Meet Bobby Jindal: Governor, VP Candidate, and Exorcist

Folks have apparently known for awhile that Louisiana governor Bobby Jindal participated in, ahem, an exorcism while a student at Brown. Now that Jindal has been increasingly mentioned as a potential vice presidential candidate for John McCain's ticket, it seems like a good time to go over the details again. As TPM's comprehensive roundup reminds us, Jindal wrote extensively about this experience, in which he and his prayer meeting buddies exorcised the demon out of his friend "Susan" and cured her cancer to boot.

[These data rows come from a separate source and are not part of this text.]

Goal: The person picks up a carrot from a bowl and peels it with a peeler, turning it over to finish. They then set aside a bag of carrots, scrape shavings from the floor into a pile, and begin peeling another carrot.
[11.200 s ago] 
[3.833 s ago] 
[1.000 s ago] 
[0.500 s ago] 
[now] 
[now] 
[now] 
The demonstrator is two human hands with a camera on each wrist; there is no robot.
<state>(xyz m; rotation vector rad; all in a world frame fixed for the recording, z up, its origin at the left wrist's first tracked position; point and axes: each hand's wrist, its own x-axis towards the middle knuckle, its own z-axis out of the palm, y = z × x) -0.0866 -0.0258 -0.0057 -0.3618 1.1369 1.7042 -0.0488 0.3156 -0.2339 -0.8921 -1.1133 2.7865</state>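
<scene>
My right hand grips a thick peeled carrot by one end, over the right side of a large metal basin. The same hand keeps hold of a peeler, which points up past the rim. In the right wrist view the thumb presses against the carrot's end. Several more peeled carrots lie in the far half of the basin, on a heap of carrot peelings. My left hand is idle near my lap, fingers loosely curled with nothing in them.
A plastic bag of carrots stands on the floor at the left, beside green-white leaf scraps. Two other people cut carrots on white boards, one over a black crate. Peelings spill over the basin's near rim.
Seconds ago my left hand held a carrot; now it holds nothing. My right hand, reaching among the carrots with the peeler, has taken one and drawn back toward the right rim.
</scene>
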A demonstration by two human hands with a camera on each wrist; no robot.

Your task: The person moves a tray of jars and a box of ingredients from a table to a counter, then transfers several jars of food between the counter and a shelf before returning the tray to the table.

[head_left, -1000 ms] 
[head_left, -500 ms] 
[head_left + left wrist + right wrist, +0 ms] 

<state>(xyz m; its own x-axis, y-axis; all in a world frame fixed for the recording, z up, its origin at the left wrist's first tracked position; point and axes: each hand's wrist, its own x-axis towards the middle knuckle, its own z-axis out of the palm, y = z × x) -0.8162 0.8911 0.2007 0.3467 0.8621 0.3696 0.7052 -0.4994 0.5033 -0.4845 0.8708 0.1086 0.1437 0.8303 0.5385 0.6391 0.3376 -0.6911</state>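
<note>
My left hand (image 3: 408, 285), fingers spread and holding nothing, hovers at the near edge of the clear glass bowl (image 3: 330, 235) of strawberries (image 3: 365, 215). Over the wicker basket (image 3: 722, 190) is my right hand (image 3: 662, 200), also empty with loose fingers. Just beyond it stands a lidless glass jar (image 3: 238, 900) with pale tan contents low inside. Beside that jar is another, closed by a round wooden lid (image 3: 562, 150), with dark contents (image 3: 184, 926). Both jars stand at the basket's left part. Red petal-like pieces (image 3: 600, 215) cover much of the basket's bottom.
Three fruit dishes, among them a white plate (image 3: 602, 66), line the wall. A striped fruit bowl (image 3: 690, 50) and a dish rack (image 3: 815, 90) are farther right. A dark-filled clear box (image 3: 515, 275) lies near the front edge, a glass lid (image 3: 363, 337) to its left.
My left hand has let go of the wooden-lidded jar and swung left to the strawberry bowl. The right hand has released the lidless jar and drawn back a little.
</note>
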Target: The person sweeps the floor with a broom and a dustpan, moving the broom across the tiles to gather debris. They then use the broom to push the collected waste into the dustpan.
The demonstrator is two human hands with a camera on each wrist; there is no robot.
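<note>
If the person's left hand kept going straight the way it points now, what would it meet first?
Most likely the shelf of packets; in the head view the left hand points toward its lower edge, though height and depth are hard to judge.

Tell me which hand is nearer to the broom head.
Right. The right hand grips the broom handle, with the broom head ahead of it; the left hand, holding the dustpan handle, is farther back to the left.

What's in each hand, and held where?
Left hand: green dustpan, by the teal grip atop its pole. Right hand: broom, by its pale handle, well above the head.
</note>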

More Satan-rific details after the jump.

During a prayer meeting, the suicidal, skin cancer-y, "sulfuric"-smelling Susan had a seizure and collapsed. The other students began shouting, "Satan, I command you to leave this woman" while Jindal worried "that the demon would only attack me if I tried to pray or fight back." The ordeal -- from which Susan tried to escape but was wrestled down to the floor by her Jesus-loving friends -- lasted "a few hours." A preacher from the "rival" Christian group on campus refused to help, since performing exorcisms without official permission is forbidden within Catholicism. But finally, Susan managed to read from the Bible being held to her face, "Jesus is Lord."

With an almost comical smile, Susan then looked up as if awakening from a deep sleep and asked, "Has something happened?" She did not remember any of the past few hours and was startled to find her friends breaking out in cheers and laughter, overwhelmed by sudden joy and relief."

Aw, Kodak moment. But wait! There's more:

When the operation occurred, the surgeons found no traces of cancerous cells. Susan claimed she had felt healed after the group prayer and can remember the sensation of being 'purified.'"

Say what you will about John McCain, but it'd be pretty rad to have a magical VP.

In other macabre news, some Penn students left a human skull in their apartment when they moved out for the summer. The details are murky, but the police lieutenant is calling it "kind of a weird story."

If anyone spots Voldemort strolling down College Walk, please tip us here. Friday the 13th may have been a few weeks ago, but a diabolical triumvirate is always newsworthy.

Students move out, but leave human skull behind [AP]
Bobby Jindal: Errant Catholic Exorcist? [The Daily Dish]
"Bobby" Jindal: The Story They Don't Want You to Read [Daily King Fish]
BEATING A DEMON: Physical Dimensions of Spiritual Warfare [New Oxford Review]
Is Bobby Jindal -- Who May Be On McCain's Veep Shortlist -- An Exorcist? [Talking Points Memo]
Meet the Republican VP Prospect: Bobby Jindal [WSJ.com]

2 Responses to “Meet Bobby Jindal: Governor, VP Candidate, and Exorcist”

  1. Hahvahd Says:

    Ugh. I hate this guy. For a biology major, his advocacy of the intelligent design movement is just inexcusable.

    Nice going, Brown. One more person to add into the Ivy League Hall of Shame.

  2. Bob Munck B'67 Says:

    A fine addition to the likes of Chuck Colson and George Lincoln Rockwell. And note that Jindall was not only a biology major, but in a department that included Ken Miller. Jindal’s back in the news today; apparently he can cure not only cancer, but maleness.